Creating your own custom derive macro

Harnessing the power of `syn` and `quote` to create custom rust macros
rust divedb 2023-07-23

One of the things I tackled early on with when creating DiveDB was trying to import a lot of metrics from dive logs. At regular intervals, normally every 10 seconds, a dive computer will record metrics about the dive, such as depth, tank pressure, water temperature etc... While this isn't a huge amount of entries, nearly every SQL framework I used for it was painfully slow at importing this type of data.

The only crate that I managed to get to work with reasonable performance was tokio-postgres. Itself being lightweight: it doesn't include a lot of features you would expect from a full blown SQL framework like diesel or SQLx. I was OK with that, I don't mind writing a bit of raw SQL, but one thing I thought was missing was some sort of way to create a struct from a database row.

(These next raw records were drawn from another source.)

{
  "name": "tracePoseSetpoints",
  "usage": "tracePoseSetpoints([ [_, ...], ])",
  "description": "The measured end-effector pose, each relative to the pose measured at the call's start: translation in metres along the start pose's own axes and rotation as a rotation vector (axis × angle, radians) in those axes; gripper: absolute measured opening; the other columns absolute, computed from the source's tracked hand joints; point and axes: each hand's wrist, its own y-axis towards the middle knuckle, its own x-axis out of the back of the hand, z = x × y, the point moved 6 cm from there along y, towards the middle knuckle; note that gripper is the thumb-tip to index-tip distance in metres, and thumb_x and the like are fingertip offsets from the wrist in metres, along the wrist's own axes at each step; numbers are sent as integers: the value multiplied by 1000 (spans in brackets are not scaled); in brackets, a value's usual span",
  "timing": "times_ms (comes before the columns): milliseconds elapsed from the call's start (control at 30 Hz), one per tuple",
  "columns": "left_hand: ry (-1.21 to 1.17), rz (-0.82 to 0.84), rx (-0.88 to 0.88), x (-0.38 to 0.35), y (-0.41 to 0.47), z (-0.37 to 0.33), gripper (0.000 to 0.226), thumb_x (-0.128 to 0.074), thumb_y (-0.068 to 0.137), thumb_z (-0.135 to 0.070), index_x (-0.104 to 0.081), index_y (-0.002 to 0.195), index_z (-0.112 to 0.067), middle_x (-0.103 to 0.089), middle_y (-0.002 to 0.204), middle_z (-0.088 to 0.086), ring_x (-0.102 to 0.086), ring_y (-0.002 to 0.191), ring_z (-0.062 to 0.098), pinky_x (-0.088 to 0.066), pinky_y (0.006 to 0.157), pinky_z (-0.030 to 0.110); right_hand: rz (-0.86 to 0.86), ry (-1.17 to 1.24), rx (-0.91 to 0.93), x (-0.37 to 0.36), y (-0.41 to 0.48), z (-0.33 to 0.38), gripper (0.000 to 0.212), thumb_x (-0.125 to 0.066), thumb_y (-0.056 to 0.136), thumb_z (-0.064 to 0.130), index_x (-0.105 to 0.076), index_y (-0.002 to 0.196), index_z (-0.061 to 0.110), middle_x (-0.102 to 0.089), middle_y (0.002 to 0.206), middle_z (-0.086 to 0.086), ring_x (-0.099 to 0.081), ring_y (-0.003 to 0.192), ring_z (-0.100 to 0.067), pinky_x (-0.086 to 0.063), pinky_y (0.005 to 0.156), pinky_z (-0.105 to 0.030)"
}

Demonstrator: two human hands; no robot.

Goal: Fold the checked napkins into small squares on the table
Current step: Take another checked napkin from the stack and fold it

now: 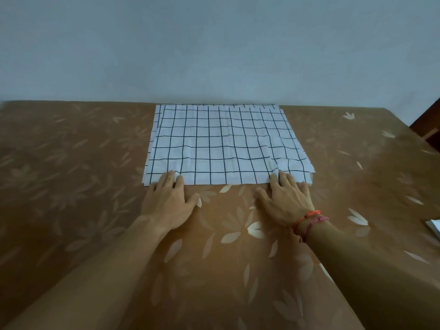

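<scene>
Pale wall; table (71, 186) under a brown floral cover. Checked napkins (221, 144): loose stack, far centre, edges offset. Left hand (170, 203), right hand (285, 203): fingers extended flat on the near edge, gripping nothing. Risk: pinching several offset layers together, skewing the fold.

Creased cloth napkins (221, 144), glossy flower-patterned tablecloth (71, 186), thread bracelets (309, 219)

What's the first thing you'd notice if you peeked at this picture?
The white napkins with dark checks, stacked flat at the far middle of the brown flowery tablecloth. Next come the left hand and right hand, their fingers laid straight on the stack's near edge. Bright red and pink thread bracelets ring the right wrist.
</scene>
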Motion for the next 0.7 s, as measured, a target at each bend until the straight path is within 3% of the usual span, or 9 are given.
tracePoseSetpoints([
  [167, -4, -111, -29, 4, -4, -3, 60, -34, 97, -48, -45, 138, -5, -37, 151, 10, -29, 142, 22, -27, 115, 43, -47, -17, 19, 4, 0, 1, 60, -30, 93, 54, -46, 130, 10, -46, 140, -5, -31, 138, -21, -20, 115, -50],
  [300, -88, -225, -55, 18, -14, -3, 38, -50, 94, -25, -59, 121, -1, -59, 128, 12, -57, 115, 28, -47, 95, 40, -168, -22, 86, 19, -8, 2, 27, -48, 86, 30, -57, 103, 11, -62, 112, -2, -50, 117, -22, -30, 111, -41],
  [367, -138, -251, -52, 23, -20, 2, 26, -55, 91, -15, -63, 111, -2, -66, 110, 11, -63, 96, 28, -53, 81, 38, -233, -12, 113, 28, -17, 0, 10, -58, 76, 18, -58, 85, 12, -64, 92, -1, -58, 97, -25, -38, 98, -37],
  [433, -185, -265, -44, 31, -27, 7, 17, -58, 89, -9, -66, 103, -3, -68, 98, 10, -63, 86, 28, -55, 74, 42, -293, 7, 124, 36, -25, -4, 7, -62, 68, 7, -56, 72, 11, -63, 75, -2, -59, 76, -29, -43, 81, -36],
  [533, -209, -318, -70, 45, -42, 12, 8, -59, 89, -4, -67, 89, -4, -67, 83, 8, -61, 75, 26, -52, 64, 39, -421, 56, 146, 49, -41, -12, 12, -67, 67, 0, -68, 74, 9, -67, 68, -4, -60, 62, -33, -46, 71, -36],
  [600, -206, -345, -77, 51, -53, 18, 8, -59, 89, -3, -65, 84, -7, -65, 78, 5, -57, 69, 23, -44, 57, 33, -484, 79, 160, 57, -51, -16, 12, -64, 72, 7, -71, 82, 10, -69, 70, -5, -62, 62, -32, -47, 71, -38],
  [700, -206, -345, -66, 52, -68, 34, 9, -58, 89, -5, -64, 93, -12, -66, 84, 2, -56, 72, 23, -48, 59, 35, -464, 29, 103, 62, -62, -25, 30, -56, 69, 18, -72, 94, 11, -67, 71, -4, -60, 70, -32, -42, 69, -39],
])
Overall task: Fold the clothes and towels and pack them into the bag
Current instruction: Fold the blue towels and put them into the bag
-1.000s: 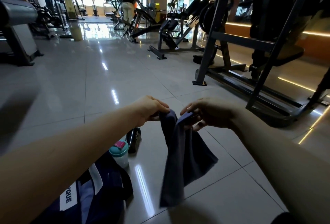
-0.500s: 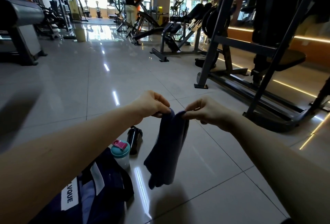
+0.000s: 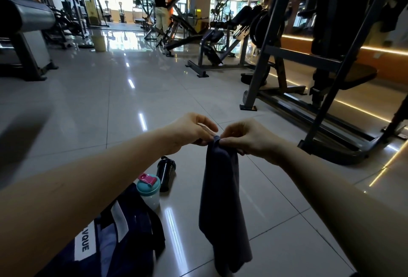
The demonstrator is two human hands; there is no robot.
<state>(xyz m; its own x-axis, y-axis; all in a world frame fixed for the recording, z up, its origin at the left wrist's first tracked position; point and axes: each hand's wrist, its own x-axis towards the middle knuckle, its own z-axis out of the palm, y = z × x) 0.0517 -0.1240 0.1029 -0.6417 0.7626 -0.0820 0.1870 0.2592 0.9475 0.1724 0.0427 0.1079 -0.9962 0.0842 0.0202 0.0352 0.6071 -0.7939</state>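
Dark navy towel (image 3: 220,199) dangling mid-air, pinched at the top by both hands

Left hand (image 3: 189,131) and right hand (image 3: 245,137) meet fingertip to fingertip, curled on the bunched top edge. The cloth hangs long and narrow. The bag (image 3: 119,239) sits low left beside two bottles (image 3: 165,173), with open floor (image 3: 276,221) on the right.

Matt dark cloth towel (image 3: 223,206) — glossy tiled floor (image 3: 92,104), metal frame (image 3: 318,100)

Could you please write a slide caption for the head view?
Mid-fold, left hand and right hand pinch a dark towel by its top, beside the bag.
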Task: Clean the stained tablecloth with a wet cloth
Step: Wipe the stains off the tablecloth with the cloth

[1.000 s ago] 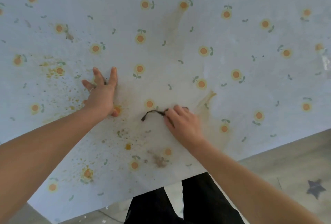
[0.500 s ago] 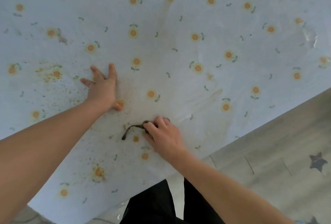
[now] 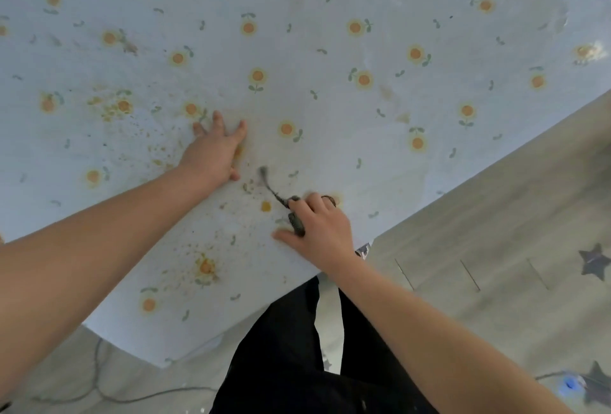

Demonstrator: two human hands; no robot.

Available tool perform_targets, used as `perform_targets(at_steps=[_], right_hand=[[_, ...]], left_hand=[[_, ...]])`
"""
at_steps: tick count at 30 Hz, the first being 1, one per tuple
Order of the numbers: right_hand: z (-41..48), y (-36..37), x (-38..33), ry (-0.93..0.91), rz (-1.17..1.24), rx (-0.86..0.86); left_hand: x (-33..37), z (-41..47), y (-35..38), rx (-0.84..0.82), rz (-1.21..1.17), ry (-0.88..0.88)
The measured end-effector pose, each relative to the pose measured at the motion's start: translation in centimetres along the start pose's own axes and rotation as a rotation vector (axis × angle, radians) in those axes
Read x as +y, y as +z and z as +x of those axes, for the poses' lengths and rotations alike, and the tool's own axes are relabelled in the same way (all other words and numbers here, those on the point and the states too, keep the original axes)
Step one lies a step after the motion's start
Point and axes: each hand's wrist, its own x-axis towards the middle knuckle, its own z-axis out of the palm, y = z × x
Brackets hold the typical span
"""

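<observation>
- The right hand (image 3: 317,228) sits just inside the near edge of the flowered tablecloth (image 3: 330,33) covering the bench. Its fingers (image 3: 310,202) curl over a dark wet cloth (image 3: 296,220) and press it down, and a thin tail of the cloth points toward the left hand (image 3: 211,152).
- The left hand lies flat farther in, fingers (image 3: 218,122) spread, holding nothing.
- Orange-brown stains (image 3: 112,106) speckle the tablecloth left of the hands and between them; wide open tablecloth lies beyond.
- Past the edge lies grey floor (image 3: 496,215) with star shapes (image 3: 595,261) and a cable (image 3: 99,384).

place: likely home | evidence: flower-print tablecloth (image 3: 330,33); star shapes (image 3: 593,263) on floor (image 3: 496,215)
</observation>
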Motion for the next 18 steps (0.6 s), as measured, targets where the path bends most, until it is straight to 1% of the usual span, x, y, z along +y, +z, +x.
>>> perform_targets(at_steps=[2, 3, 4, 5, 8, 9, 10, 11, 12, 13, 16, 17, 18], right_hand=[[-0.1, -1.2, 1.3, -0.131, -0.032, -0.043], [0.3, -2.0, 2.9, -0.139, -0.061, -0.039], [0.6, -2.8, 4.7, -0.094, -0.088, -0.009], [0.9, -3.8, 6.7, 0.009, -0.103, 0.039], [1.5, -6.8, 12.2, 0.436, -0.044, 0.237], [1.5, -7.2, 12.7, 0.525, -0.020, 0.269], [1.3, -7.0, 12.4, 0.577, -0.019, 0.290], [0.9, -6.5, 11.2, 0.581, -0.024, 0.296], [0.3, -5.5, 9.4, 0.527, -0.024, 0.278], [-0.5, -4.2, 7.3, 0.419, -0.014, 0.234], [-3.0, -0.8, 1.1, -0.034, -0.015, -0.011], [-3.0, -0.5, 0.6, -0.151, -0.030, -0.054], [-2.5, -0.9, 1.0, -0.222, -0.035, -0.077]], left_hand=[[0.5, -2.3, 1.5, -0.001, 0.053, 0.041], [0.8, -3.3, 2.2, -0.003, 0.076, 0.063], [1.2, -4.6, 3.0, -0.016, 0.091, 0.077], [1.7, -5.9, 3.7, -0.033, 0.104, 0.087], [3.0, -9.1, 5.6, -0.068, 0.125, 0.080], [3.3, -10.1, 6.2, -0.073, 0.125, 0.065], [3.5, -10.9, 6.7, -0.080, 0.127, 0.050], [3.8, -11.5, 7.2, -0.089, 0.124, 0.030], [4.0, -12.1, 7.7, -0.097, 0.117, 0.007], [4.2, -12.5, 8.2, -0.104, 0.108, -0.017], [4.2, -13.6, 9.0, -0.129, 0.069, -0.096], [4.0, -14.0, 9.2, -0.138, 0.057, -0.119], [3.7, -14.3, 9.4, -0.153, 0.050, -0.132]])
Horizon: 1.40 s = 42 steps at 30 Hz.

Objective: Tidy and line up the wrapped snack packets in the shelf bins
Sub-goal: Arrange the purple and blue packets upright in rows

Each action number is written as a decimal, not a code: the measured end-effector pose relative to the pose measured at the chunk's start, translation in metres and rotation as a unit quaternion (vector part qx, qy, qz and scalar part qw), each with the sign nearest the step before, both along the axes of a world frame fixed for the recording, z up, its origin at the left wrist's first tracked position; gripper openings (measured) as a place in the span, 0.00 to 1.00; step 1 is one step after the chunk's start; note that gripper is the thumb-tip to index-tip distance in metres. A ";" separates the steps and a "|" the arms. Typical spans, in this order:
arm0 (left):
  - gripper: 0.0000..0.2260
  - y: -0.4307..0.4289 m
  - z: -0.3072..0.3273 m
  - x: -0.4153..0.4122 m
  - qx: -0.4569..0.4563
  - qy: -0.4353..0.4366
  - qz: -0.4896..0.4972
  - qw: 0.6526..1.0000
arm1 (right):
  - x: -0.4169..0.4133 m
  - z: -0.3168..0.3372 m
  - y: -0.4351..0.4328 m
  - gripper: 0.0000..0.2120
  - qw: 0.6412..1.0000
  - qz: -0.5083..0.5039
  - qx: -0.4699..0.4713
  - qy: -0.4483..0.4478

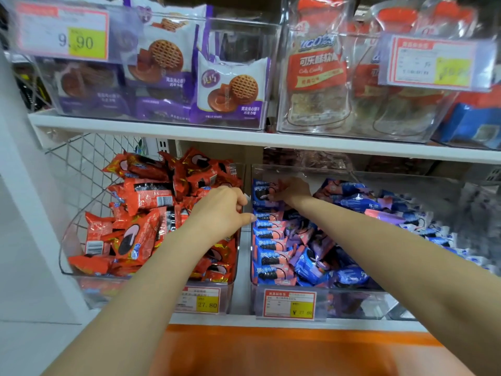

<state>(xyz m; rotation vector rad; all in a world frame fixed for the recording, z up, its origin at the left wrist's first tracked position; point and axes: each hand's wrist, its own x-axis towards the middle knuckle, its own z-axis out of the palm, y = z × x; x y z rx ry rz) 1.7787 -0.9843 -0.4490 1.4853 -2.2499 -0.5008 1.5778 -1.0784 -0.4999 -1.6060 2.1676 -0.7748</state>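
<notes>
Two clear bins stand on the lower shelf. The left bin holds a jumbled heap of red snack packets. In the right bin, blue and pink packets stand in a neat row along the left wall, and more blue packets lie loose to the right. My left hand curls over the right wall of the left bin, thumb toward the gap between the bins. My right hand reaches to the back of the row and grips a blue packet there.
The upper shelf carries clear bins of purple waffle-biscuit packs and red-labelled candy bags. Price tags hang on the bin fronts. Wire mesh closes the left side. An orange ledge juts out below.
</notes>
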 end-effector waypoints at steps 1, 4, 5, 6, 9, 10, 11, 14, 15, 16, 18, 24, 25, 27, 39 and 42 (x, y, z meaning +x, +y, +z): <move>0.18 0.000 0.000 -0.001 0.000 -0.004 0.002 1.000 | 0.000 0.000 0.000 0.26 1.000 0.003 0.001 0.004; 0.19 0.000 0.001 -0.002 -0.005 -0.021 0.006 1.000 | 0.001 0.005 0.004 0.27 0.998 0.031 0.023 0.047; 0.19 0.000 0.001 -0.003 -0.005 -0.024 0.008 1.000 | 0.002 0.009 0.006 0.27 0.996 0.045 0.031 0.069; 0.19 0.000 0.001 -0.003 -0.006 -0.025 0.009 1.000 | 0.002 0.015 0.007 0.27 0.994 0.054 0.031 0.089; 0.17 -0.001 0.003 -0.003 -0.016 -0.019 0.012 1.000 | -0.003 0.037 0.013 0.19 0.977 0.113 0.004 0.182; 0.16 -0.001 0.004 -0.004 -0.023 -0.014 0.011 1.000 | -0.006 0.045 0.017 0.14 0.963 0.157 0.009 0.218; 0.15 -0.002 0.004 -0.005 -0.029 -0.005 0.008 1.000 | -0.010 0.052 0.023 0.11 0.948 0.204 0.032 0.242; 0.12 -0.001 0.005 -0.011 -0.045 0.022 -0.014 0.999 | -0.023 0.059 0.041 0.17 0.885 0.312 0.198 0.284; 0.12 0.000 0.004 -0.014 -0.055 0.022 -0.024 0.998 | -0.028 0.056 0.045 0.21 0.855 0.326 0.253 0.313; 0.11 0.000 0.004 -0.016 -0.065 0.023 -0.034 0.997 | -0.032 0.051 0.048 0.24 0.828 0.328 0.292 0.349; 0.10 0.000 0.002 -0.020 -0.077 0.030 -0.047 0.995 | -0.038 0.040 0.049 0.29 0.800 0.325 0.315 0.394; 0.08 -0.001 0.004 -0.029 -0.022 0.154 -0.054 0.986 | -0.045 0.041 0.045 0.24 0.800 0.334 0.239 0.438; 0.09 -0.001 0.004 -0.032 -0.014 0.163 -0.054 0.985 | -0.046 0.048 0.047 0.23 0.811 0.336 0.218 0.427; 0.11 -0.002 0.003 -0.037 0.000 0.176 -0.049 0.983 | -0.047 0.064 0.056 0.21 0.845 0.346 0.158 0.375; 0.11 0.002 -0.002 -0.067 0.266 0.343 -0.076 0.898 | -0.049 0.077 0.139 0.25 0.949 0.279 -0.134 0.064; 0.12 0.001 -0.001 -0.065 0.264 0.405 -0.039 0.875 | -0.043 0.073 0.143 0.19 0.953 0.190 -0.056 -0.229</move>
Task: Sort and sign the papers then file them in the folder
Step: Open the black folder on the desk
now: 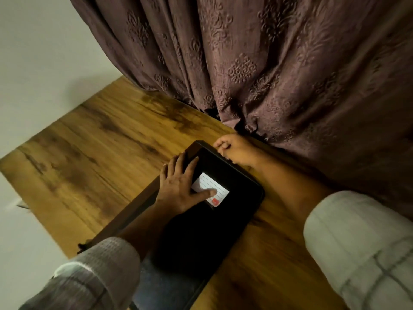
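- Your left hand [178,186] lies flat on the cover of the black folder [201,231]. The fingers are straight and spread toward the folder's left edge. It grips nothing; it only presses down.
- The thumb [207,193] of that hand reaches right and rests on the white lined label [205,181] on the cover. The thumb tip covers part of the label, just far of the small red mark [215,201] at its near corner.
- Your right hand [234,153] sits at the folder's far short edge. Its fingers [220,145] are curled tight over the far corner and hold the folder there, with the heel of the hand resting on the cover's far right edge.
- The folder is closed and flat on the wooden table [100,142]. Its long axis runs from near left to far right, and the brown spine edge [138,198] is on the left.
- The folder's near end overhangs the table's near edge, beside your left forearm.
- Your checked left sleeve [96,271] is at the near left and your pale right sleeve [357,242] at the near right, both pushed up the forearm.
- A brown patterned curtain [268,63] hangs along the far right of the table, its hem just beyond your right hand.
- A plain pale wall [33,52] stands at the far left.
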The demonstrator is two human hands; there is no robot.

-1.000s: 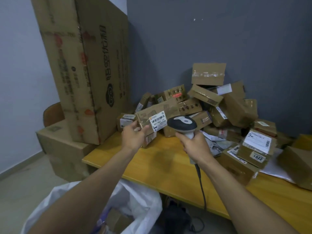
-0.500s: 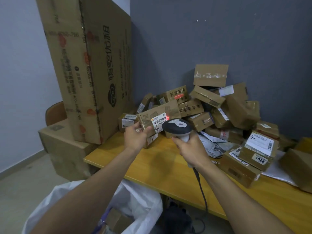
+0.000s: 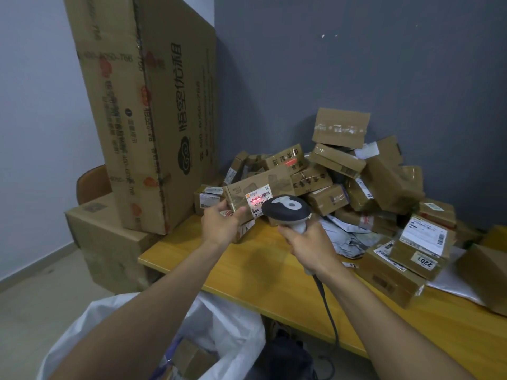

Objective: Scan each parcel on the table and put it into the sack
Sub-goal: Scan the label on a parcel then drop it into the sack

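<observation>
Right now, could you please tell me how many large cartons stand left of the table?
2. A tall printed carton stands upright just left of the table; a squat plain carton sits beneath it. Others may be hidden behind them.

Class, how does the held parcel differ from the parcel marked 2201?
The held parcel is gripped in the left hand; the 2201 parcel rests on another box, untouched. The held parcel's label carries the scanner's red light; the 2201 parcel's has none. Both are brown cardboard with white labels.
</observation>
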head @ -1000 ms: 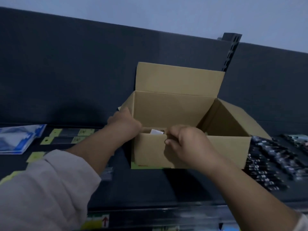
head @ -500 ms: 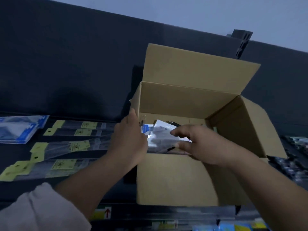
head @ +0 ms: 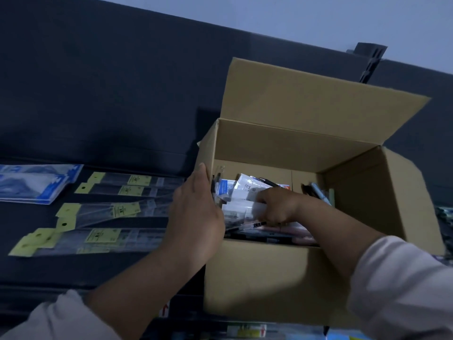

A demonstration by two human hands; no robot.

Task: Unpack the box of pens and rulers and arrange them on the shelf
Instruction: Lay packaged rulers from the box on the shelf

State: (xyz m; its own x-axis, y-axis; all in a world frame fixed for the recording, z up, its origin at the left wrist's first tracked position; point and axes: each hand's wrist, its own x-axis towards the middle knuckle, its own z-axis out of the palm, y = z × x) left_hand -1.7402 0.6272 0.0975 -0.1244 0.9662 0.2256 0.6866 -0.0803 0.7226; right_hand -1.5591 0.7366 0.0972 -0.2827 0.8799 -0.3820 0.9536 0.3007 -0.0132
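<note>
Open box [head: 269, 278] on shelf [head: 98, 271], pen packets [head: 245, 190] heaped inside. Fingers of right hand [head: 277, 207] curl round packets; left hand [head: 196, 217] flat, fingers straight, against box's left wall. Brace box, lift bundle straight up, level.

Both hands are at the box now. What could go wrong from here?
1. The right hand digs into jumbled packets; lifting a bunch could drag the loose pens out with it.
2. The box appears to sit near the front edge of the shelf; a hard pull toward the person might tip it.
3. The left hand and its forearm cross the ruler packs; swinging left could disturb those rows.
</note>
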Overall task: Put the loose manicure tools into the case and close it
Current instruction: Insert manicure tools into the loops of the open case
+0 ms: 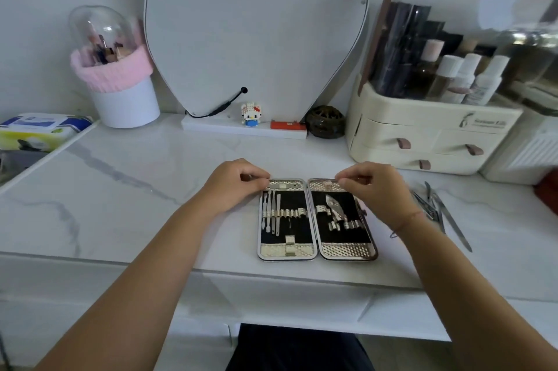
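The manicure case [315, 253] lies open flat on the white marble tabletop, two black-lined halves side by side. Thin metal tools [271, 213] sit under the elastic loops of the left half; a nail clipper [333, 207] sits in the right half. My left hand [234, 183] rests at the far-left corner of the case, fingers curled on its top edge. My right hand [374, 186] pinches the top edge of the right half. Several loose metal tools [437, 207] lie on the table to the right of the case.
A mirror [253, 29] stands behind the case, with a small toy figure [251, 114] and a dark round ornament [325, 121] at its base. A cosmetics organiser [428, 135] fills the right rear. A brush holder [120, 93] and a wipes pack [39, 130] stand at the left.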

So I set out to make a really simple trait to hydrate a struct from a row. The obvious candidate for this is a procedural macro. Writing procedural macros has been written about before, but I haven't found a terse enough guide that I was happy with. I wanted to document my approach in the odd chance it helps other people. At the very least I have something to refer to if I need to do this again!

Aim of the Macro

The Aim of the macro is to be able to write #[derive(MyTrait)] and have it fill in the trait implementation at compile time.

In this case I will be deriving a simple trait that looks like this:

use tokio_postgres::Row;
use anyhow::Error;

pub trait FromRow {
    /// hydrate a struct from a database `Row`
    fn from_row(row: Row) -> Result<Self, Error>
    where
        Self: std::marker::Sized;

}

There are a few things I have made the decision not to handle to keep things simple:

  • SQLx is already has some great macros for validating against a live schema. I don't want to reimplement this here.
  • I don't want to pay the cost of column index lookups for named fields. Instead, we will use indices and expect the queries we write return fields in correct order.

So if I have a struct like this:

pub struct DiveMetric {
    pub time: i32,
    pub depth: f32,
    pub pressure: Option<f32>,
    pub temperature: Option<f32>,
}

It should automatically derive the trait like so:

impl FromRow for DiveMetric {
    fn from_row(row: Row) -> Result<Self, Error> {
        Ok(Self {
            time: row.try_get(0)?,
            depth: row.try_get(1)?,
            pressure: row.try_get(2)?,
            temperature: row.try_get(3)?,
        })
    }
}

Crate Layout

You will need at minimum 2 crates to do this:

  • One crate for the macro itself. I.e, it has proc-macro = true in the Manifest, I called this macro
  • One crate has the definitions of the trait. I have called this core. This crate will include the macro as a dependency
  • Any extra crates that require this can depend on core

Procedural Macro Crate

A Procedural Macro Crate is built at compile time and can influence your source code, pretty much by injecting source code in the form of "tokens" in-line with the rest of your code.

The TokenStream interface is very very bare minimum. You get a list of these tokens and it's up to you to work out what they mean. Luckily there is a crate out there, syn, for parsing a TokenStream into a higher level structure. Think reflection but at compile time.

So firstly, let's set up the crate manifest:

[package]
name = "divedb_macro"
version = "0.1.0"
edition = "2021"

[lib]
proc-macro = true

[dependencies]
syn = { version = "2", features = ["full", "parsing"] }

This is a standard crate, with the only difference is in that lib section: we tell it this is a proc-macro crate.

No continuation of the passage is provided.